Today I attempted, for the second time, to go to a Mum & Baby group. I’m a confident Mum and I don’t often feel that I need help with anything, but I do miss my friends at work and I would like to have people to talk to who also know what it’s like being a new Mum.
The first group I tried to go to was being held in a local cafe and was being held between 10 & 12, but when I turned up at 11 I couldn’t see a pram, a baby or even a woman in the whole place. I sat down with a drink & played with Ted but half an hour later there were still no babies. I tried really very hard not to cry and then went and bought toys.
This time I thought I couldn’t go wrong. I’d been tweeting the owner of a nursery who was starting a coffee morning. I couldn’t go the first week as Ted was having his jabs but I said I’d be there this week and she sent me a tweet saying it would be at 10 every Thursday.
I was a bit nervous as it was at a nursery and you can never get in to them without undoing a series of Crystal Maze style locks and answering a riddle, but when I eventually got in (and got sent to a different part, making me feel like a failure all over again) I was met with a confused face.

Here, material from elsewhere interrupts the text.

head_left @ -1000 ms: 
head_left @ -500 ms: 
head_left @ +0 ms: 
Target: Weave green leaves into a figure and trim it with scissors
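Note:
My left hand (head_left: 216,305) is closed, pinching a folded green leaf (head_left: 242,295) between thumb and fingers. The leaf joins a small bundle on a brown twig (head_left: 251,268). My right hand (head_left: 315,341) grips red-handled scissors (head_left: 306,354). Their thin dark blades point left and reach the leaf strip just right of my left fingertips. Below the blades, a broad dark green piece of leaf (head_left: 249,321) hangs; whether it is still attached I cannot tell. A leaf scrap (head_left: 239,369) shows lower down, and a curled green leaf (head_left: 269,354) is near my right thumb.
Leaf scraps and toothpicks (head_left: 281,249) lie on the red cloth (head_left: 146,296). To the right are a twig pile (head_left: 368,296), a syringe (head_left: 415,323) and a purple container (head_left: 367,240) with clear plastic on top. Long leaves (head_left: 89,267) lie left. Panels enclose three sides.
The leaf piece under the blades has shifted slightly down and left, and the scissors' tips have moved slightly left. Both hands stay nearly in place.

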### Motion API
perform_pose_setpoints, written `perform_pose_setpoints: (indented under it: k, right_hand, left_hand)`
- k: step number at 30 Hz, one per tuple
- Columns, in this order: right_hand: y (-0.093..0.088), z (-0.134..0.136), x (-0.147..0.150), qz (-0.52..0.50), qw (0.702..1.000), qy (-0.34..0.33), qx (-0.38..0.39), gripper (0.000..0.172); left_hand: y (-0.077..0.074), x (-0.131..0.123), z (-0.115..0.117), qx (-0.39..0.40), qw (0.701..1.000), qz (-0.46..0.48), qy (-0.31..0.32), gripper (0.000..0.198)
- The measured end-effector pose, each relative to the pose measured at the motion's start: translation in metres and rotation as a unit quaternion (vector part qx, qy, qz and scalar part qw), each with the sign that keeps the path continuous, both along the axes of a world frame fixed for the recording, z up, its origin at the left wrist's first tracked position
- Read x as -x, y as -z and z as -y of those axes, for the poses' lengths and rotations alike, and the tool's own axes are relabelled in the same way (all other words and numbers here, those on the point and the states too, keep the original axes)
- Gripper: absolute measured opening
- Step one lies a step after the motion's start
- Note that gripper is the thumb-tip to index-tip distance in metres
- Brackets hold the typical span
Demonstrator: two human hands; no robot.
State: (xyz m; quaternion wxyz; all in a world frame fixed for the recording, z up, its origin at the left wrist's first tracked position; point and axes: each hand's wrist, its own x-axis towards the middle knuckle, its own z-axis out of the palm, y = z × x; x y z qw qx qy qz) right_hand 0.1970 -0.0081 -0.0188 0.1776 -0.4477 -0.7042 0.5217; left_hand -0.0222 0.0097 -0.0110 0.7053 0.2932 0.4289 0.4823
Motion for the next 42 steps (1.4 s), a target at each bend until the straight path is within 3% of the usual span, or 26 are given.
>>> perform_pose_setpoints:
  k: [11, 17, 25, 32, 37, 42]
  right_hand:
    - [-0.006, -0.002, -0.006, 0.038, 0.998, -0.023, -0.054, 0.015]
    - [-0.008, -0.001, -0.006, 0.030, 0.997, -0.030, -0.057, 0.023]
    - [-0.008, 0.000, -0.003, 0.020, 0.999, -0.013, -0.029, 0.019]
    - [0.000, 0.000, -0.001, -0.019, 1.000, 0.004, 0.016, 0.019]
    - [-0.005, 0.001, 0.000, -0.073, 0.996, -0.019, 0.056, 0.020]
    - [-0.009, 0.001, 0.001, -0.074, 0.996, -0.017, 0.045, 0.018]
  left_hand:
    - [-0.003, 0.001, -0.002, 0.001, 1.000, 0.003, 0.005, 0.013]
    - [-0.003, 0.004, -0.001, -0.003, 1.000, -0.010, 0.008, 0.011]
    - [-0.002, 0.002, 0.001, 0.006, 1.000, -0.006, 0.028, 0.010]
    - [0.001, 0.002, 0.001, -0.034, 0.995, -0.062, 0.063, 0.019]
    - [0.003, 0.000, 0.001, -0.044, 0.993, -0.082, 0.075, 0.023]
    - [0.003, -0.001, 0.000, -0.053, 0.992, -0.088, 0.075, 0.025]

“It’s at eleven,” the confused face said. “Unless she’s changed it again?”
Again? It’s the second week! How can it have changed again? I checked Twitter on my phone and she led me to a room upstairs, telling me “we set the room up just in case but we didn’t think anyone was coming.”
Ted was obviously younger than the children they were expecting (I’m not sure he’s ready for a sand tray or glitter glue yet) so Miss Confused-Face said she’d go and get some baby toys for Ted and some tea for me.
We sat down and I read Ted a book. I walked around showing him the pictures of fireworks the children had made. I read him another book. I bounced him on my knee and chatted to him about the colours on his teething rings. And then I looked at the clock.
For twenty-five minutes (actually, I was five minutes early – or is that sixty-five? – so it was more like thirty minutes) I’d been waiting for something to happen and they hadn’t even been back to tell me if it was worth me waiting.
I was upset and cross so I got Ted back into his coat, grabbed my bag and headed back downstairs. There was no one in the office so I found the right button to open the door and went to put Teddy in his pram. As I was about to navigate the exit system Confused Face appeared and asked if I was going. I could hardly speak.
I have a changing bag that clips on to the pram but I just wanted to get out so I was pushing Ted, carrying the bag, dragging my coat behind me and trying desperately to stop myself from crying. I got to a nearby alley and broke down whilst attaching the bag to the pram. Ted just watched me with a curious look on his face.
It may seem silly to be so upset about someone forgetting to tell me they’d changed the time and someone else forgetting to come back & fill me in, but what I was really upset about was being left alone again. No Mums to talk to, no babies for Ted to watch, no support for the tough days or anyone to tell the good bits to. I felt let down and lonely and isolated.
So I went and bought a load of crisps and chocolate. As if it wasn’t bad enough that I was upset I’m now also feeling guilty!
Before I went home – I really didn’t want to go home – I went to the SureStart centre and put my name on the waiting list for Peep-O and baby massage. It’ll be a while before I get to start them but eventually I’ll meet other Mums and Ted’ll meet other babies. I’d prefer something sooner – now, really – but I’m coping okay really.
What I’m dreading is the SureStart centre being closed, as I know is happening all over the country. The other option I’m hearing about is that they’ll make the service open only to those living below the poverty line and those whose children are at risk. I know how lucky I am that neither of those applies to me, but without SureStart I wouldn’t be coping nearly as well as I am.
Adjusting to being a stay-at-home Mum, even when it’s something you want and have always wanted, isn’t easy after working full-time in a rewarding job with people you can call friends.
There’s more to parenthood than learning to manage a budget and making sacrifices. It’s not just the poor or underprivileged who struggle with the changes to their lives.
It may be the most wonderful thing that’s ever happened to me, but being a Mum is also a massive challenge.
And I’d really like to be able to talk about it over a cup of tea.